Return the entries exactly. Images are not part of the copy.

■ **Records shown**
----------------------------------------

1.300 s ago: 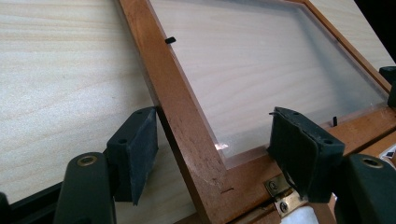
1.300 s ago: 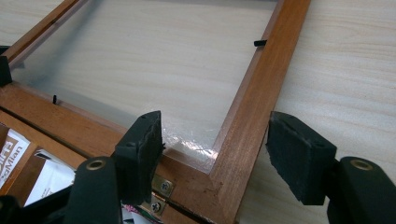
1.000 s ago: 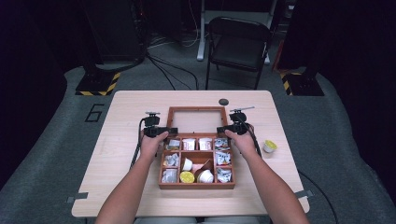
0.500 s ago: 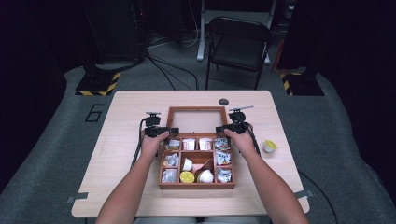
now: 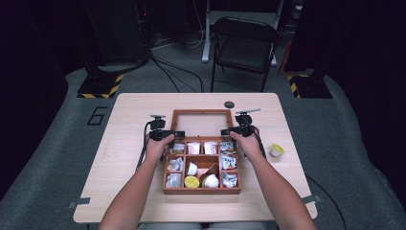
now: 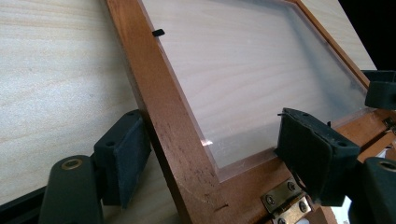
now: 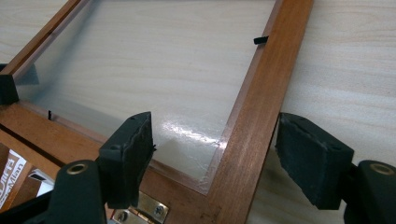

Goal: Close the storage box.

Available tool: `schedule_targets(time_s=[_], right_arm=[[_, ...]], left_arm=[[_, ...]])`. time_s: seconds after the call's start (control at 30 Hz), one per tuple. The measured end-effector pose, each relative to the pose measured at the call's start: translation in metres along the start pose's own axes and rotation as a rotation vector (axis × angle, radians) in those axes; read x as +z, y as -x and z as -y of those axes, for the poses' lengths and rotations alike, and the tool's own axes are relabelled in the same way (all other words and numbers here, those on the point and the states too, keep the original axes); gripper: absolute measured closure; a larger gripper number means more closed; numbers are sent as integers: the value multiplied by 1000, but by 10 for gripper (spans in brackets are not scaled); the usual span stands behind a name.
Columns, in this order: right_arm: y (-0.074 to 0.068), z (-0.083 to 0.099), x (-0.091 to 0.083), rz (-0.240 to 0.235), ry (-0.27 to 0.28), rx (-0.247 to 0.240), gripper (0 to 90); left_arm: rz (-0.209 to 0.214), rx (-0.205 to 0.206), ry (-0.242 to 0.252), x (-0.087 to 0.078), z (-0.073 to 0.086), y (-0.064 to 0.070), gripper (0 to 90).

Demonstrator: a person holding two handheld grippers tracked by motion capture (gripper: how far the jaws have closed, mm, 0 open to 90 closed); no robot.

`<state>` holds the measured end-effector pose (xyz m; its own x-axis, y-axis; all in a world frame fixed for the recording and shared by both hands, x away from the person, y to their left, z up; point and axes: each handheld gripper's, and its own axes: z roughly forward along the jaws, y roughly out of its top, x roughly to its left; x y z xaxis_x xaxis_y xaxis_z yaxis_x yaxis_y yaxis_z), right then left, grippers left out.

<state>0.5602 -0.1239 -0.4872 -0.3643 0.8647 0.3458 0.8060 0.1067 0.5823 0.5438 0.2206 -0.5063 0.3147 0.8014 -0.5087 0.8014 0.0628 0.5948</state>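
Wooden compartment box (image 5: 201, 189) sits at mid-bench (image 5: 119, 158) with its glass-paned lid (image 5: 201, 122) folded open and lying back on the far side, joined by brass hinges (image 6: 285, 205). The left claw (image 6: 205, 163) is spread wide and straddles the lid's left frame rail near the hinge corner, one pad (image 6: 133, 154) just beside the rail's outer edge, the other over the pane. The right claw (image 7: 215, 154) is equally wide, straddling the right rail without gripping it.
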Motion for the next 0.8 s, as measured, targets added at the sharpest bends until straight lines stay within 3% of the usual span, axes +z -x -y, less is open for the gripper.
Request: schedule_targets(time_s=[0.33,0.4,0.8], right_arm=[[2,0,3,-19,-2,30,257],[2,0,4,-26,-3,39,262],[3,-1,5,-36,-3,47,255]], left_arm=[[8,5,-9,1,0,-1,246],[12,-15,-2,2,0,0,246],[31,-12,-5,4,-1,-2,241]])
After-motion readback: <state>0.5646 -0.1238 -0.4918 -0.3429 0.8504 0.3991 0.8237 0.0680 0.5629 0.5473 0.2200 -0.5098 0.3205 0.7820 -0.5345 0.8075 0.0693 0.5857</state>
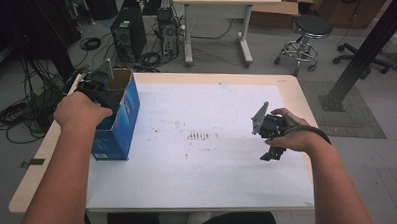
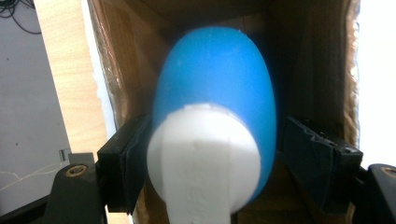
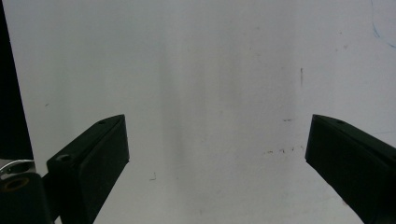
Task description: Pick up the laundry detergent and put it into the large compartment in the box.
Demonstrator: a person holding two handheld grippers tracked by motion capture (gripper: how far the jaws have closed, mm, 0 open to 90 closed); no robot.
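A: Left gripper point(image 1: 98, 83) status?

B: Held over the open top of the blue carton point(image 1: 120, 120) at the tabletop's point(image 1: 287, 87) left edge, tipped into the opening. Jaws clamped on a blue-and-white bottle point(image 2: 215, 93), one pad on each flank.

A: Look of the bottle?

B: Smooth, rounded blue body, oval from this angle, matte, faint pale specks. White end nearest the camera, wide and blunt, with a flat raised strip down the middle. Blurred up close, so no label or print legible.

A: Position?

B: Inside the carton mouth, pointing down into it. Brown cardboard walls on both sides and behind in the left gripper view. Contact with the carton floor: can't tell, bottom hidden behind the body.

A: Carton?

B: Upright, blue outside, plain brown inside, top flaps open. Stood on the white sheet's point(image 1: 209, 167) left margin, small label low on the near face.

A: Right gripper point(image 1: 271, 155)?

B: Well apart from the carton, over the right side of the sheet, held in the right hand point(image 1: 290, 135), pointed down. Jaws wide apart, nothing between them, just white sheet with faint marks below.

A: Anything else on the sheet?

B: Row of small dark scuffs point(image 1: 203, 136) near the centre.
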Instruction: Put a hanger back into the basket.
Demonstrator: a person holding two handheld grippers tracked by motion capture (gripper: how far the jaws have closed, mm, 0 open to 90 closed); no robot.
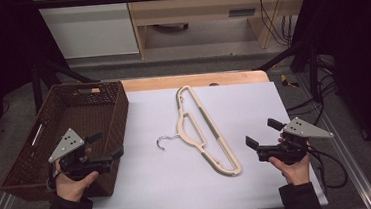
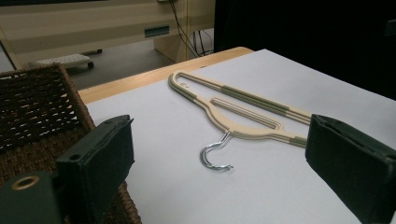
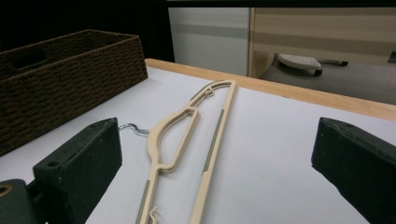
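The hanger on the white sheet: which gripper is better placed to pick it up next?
Probably the right gripper. Its open jaws point at the hanger and sit close to the lower end. The left gripper, also open, hovers over the basket edge, nearer the metal hook.

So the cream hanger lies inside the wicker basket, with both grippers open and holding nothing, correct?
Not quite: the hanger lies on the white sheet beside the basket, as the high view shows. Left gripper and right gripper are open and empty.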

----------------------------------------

■ **Problem solution**
1.300 s ago: 
1.300 s ago: 
1.000 s ago: 
0.500 s ago: 
now: 
now: 
now: 

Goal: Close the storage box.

Available tool: `schedule_targets(time_s=[_], right_arm=[[_, ...]], left_arm=[[_, ...]])`. time_s: seconds after the call's start (control at 30 Hz), one per tuple. The measured end-effector pose, each relative to the pose measured at the call's start: translation in metres along the start pose's own axes and rotation as a rotation vector (axis × angle, radians) in those axes; read x as +z, y as -x and z as -y of those axes, for the poses' lengths and rotations alike, and the tool's own axes are relabelled in the same way (all other words and numbers here, those on the point and the states too, keep the original axes); gripper: absolute measured closure; a larger gripper number means more closed; numbers are sent as integers: the value multiplied by 1000, but by 10 for gripper (spans in brackets are not scaled); the usual span stands behind a name.
Columns, in this order: right_arm: y (-0.074 to 0.068), z (-0.083 to 0.099), x (-0.091 to 0.083), rz (-0.240 to 0.235), ry (-0.27 to 0.28), rx (-0.247 to 0.240), gripper (0 to 90); left_arm: rz (-0.209 to 0.214), rx (-0.205 to 0.206), ry (-0.242 to 0.252), x (-0.087 to 0.078), z (-0.073 to 0.086), y (-0.064 to 0.070), gripper (0 to 90).

Demonstrator: a person holding two handheld grippers tracked by motion capture (gripper: how far the jaws have closed, mm, 0 open to 90 closed); no robot.

`<state>` holds the measured end-effector pose (xyz m; its own x-axis, y-axis; all in a world frame fixed for the recording and shared by both hands, x away from the person, y to their left, z up; point and axes: each handheld gripper's, and its own axes: z roughly forward along the jaws, y roughly out of its top, x roughly to its left; x y z xaxis_x xaxis_y xaxis_z yaxis_x yaxis_y yaxis_z), right then left, grippers left out.

<state>0.5602 -0.1239 -0.4872 -0.3643 0.8647 0.3458 0.8060 0.1067 0.5823 0.5438 0.2206 -0.5063 0.3147 0.8014 -0.5087 0.8014 0.0628 0.5948</state>
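Wooden compartment box (image 5: 201, 189) sits at mid-bench (image 5: 119, 158) with its glass-paned lid (image 5: 201, 122) folded open and lying back on the far side, joined by brass hinges (image 6: 285, 205). The left claw (image 6: 205, 163) is spread wide and straddles the lid's left frame rail near the hinge corner, one pad (image 6: 133, 154) just beside the rail's outer edge, the other over the pane. The right claw (image 7: 215, 154) is equally wide, straddling the right rail without gripping it.
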Motion for the next 0.8 s, as measured, targets added at the sharpest bends until straight lines stay within 3% of the usual span, axes +z -x -y, less is open for the gripper.
Request: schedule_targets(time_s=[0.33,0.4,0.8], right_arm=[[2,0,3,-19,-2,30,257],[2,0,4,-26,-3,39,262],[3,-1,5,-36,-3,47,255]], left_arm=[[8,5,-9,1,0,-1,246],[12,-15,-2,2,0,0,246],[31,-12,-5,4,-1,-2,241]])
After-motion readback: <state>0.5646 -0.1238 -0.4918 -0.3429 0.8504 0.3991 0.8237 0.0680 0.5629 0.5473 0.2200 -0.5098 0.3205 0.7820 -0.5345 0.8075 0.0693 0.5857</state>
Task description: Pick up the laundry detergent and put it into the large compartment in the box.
Demonstrator: a person holding two handheld grippers tracked by motion capture (gripper: how far the jaws have closed, mm, 0 open to 90 closed); no robot.
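A: Left gripper point(image 1: 98, 83) status?

B: Held over the open top of the blue carton point(image 1: 120, 120) at the tabletop's point(image 1: 287, 87) left edge, tipped into the opening. Jaws clamped on a blue-and-white bottle point(image 2: 215, 93), one pad on each flank.

A: Look of the bottle?

B: Smooth, rounded blue body, oval from this angle, matte, faint pale specks. White end nearest the camera, wide and blunt, with a flat raised strip down the middle. Blurred up close, so no label or print legible.

A: Position?

B: Inside the carton mouth, pointing down into it. Brown cardboard walls on both sides and behind in the left gripper view. Contact with the carton floor: can't tell, bottom hidden behind the body.

A: Carton?

B: Upright, blue outside, plain brown inside, top flaps open. Stood on the white sheet's point(image 1: 209, 167) left margin, small label low on the near face.

A: Right gripper point(image 1: 271, 155)?

B: Well apart from the carton, over the right side of the sheet, held in the right hand point(image 1: 290, 135), pointed down. Jaws wide apart, nothing between them, just white sheet with faint marks below.

A: Anything else on the sheet?

B: Row of small dark scuffs point(image 1: 203, 136) near the centre.
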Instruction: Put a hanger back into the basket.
Demonstrator: a person holding two handheld grippers tracked by motion capture (gripper: how far the jaws have closed, mm, 0 open to 90 closed); no robot.
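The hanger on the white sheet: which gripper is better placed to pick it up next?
Probably the right gripper. Its open jaws point at the hanger and sit close to the lower end. The left gripper, also open, hovers over the basket edge, nearer the metal hook.

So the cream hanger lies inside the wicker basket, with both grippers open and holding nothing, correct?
Not quite: the hanger lies on the white sheet beside the basket, as the high view shows. Left gripper and right gripper are open and empty.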

The exercise is done, and nothing more is needed.